◆ **Description of the task**: Each line of the material is to be written out exactly.

◆ **Data block**:
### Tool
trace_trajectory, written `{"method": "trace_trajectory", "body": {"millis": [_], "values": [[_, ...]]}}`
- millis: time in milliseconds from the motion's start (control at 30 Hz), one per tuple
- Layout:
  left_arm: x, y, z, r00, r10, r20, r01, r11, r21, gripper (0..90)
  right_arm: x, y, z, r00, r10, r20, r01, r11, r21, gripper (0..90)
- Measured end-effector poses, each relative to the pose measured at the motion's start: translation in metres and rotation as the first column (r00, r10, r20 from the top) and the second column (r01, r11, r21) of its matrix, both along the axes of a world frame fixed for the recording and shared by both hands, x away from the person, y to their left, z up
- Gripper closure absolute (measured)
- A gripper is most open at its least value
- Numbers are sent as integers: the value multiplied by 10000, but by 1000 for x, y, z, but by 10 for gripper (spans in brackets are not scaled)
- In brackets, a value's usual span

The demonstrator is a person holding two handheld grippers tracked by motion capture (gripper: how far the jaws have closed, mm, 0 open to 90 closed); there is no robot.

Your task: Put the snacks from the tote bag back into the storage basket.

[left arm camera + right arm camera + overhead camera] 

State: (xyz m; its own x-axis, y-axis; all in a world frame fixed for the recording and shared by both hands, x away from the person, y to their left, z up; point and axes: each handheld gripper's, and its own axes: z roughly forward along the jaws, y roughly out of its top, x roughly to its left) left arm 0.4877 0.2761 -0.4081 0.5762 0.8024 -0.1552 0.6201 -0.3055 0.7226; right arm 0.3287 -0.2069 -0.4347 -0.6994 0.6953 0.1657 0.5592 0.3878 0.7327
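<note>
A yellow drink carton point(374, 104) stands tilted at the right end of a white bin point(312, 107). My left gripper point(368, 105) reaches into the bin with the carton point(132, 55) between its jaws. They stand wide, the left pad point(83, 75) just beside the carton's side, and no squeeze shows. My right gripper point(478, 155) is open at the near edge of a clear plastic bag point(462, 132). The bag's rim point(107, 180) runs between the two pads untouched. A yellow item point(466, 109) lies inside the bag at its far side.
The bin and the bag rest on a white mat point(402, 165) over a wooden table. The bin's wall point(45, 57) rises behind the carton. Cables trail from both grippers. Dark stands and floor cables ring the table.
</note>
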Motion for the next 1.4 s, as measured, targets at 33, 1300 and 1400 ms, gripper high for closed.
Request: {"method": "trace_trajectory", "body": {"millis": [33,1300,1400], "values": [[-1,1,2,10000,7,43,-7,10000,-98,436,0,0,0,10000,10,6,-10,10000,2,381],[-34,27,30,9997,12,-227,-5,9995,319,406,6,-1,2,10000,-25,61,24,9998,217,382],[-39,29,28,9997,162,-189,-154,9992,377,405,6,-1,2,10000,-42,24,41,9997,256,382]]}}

◆ **Solution**:
### Tool
trace_trajectory, written `{"method": "trace_trajectory", "body": {"millis": [_], "values": [[_, ...]]}}`
- millis: time in milliseconds from the motion's start (control at 30 Hz), one per tuple
- Layout:
  left_arm: x, y, z, r00, r10, r20, r01, r11, r21, gripper (0..90)
  right_arm: x, y, z, r00, r10, r20, r01, r11, r21, gripper (0..90)
- Measured end-effector poses, each relative to the pose measured at the motion's start: translation in metres and rotation as the first column (r00, r10, r20 from the top) and the second column (r01, r11, r21) of its matrix, both along the axes of a world frame fixed for the recording and shared by both hands, x away from the person, y to their left, z up
- Gripper closure absolute (measured)
- A gripper is most open at its least value
- Numbers are sent as integers: the value multiplied by 10000, but by 1000 for x, y, z, but by 10 for gripper (spans in brackets are not scaled)
- In brackets, a value's usual span

The demonstrator is a person holding two handheld grippers tracked by motion capture (gripper: how far the jaws have closed, mm, 0 open to 90 closed); there is no robot.

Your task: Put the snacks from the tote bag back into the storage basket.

[left arm camera + right arm camera + overhead camera] 

State: (xyz m; its own x-axis, y-axis; all in a world frame fixed for the recording and shared by both hands, x away from the person, y to their left, z up; point and axes: each handheld gripper's, and its own axes: z roughly forward along the jaws, y roughly out of its top, x roughly to its left) left arm 0.4877 0.2761 -0.4081 0.5762 0.8024 -0.1552 0.6201 -0.3055 0.7226; right arm 0.3287 -0.2069 -0.4347 -0.6994 0.6953 0.1657 0.5592 0.3878 0.7327
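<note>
A yellow drink carton point(374, 104) stands tilted at the right end of a white bin point(312, 107). My left gripper point(368, 105) reaches into the bin with the carton point(132, 55) between its jaws. They stand wide, the left pad point(83, 75) just beside the carton's side, and no squeeze shows. My right gripper point(478, 155) is open at the near edge of a clear plastic bag point(462, 132). The bag's rim point(107, 180) runs between the two pads untouched. A yellow item point(466, 109) lies inside the bag at its far side.
The bin and the bag rest on a white mat point(402, 165) over a wooden table. The bin's wall point(45, 57) rises behind the carton. Cables trail from both grippers. Dark stands and floor cables ring the table.
</note>
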Motion for the next 1.4 s, as measured, targets at 33, 1300 and 1400 ms, gripper high for closed.
Request: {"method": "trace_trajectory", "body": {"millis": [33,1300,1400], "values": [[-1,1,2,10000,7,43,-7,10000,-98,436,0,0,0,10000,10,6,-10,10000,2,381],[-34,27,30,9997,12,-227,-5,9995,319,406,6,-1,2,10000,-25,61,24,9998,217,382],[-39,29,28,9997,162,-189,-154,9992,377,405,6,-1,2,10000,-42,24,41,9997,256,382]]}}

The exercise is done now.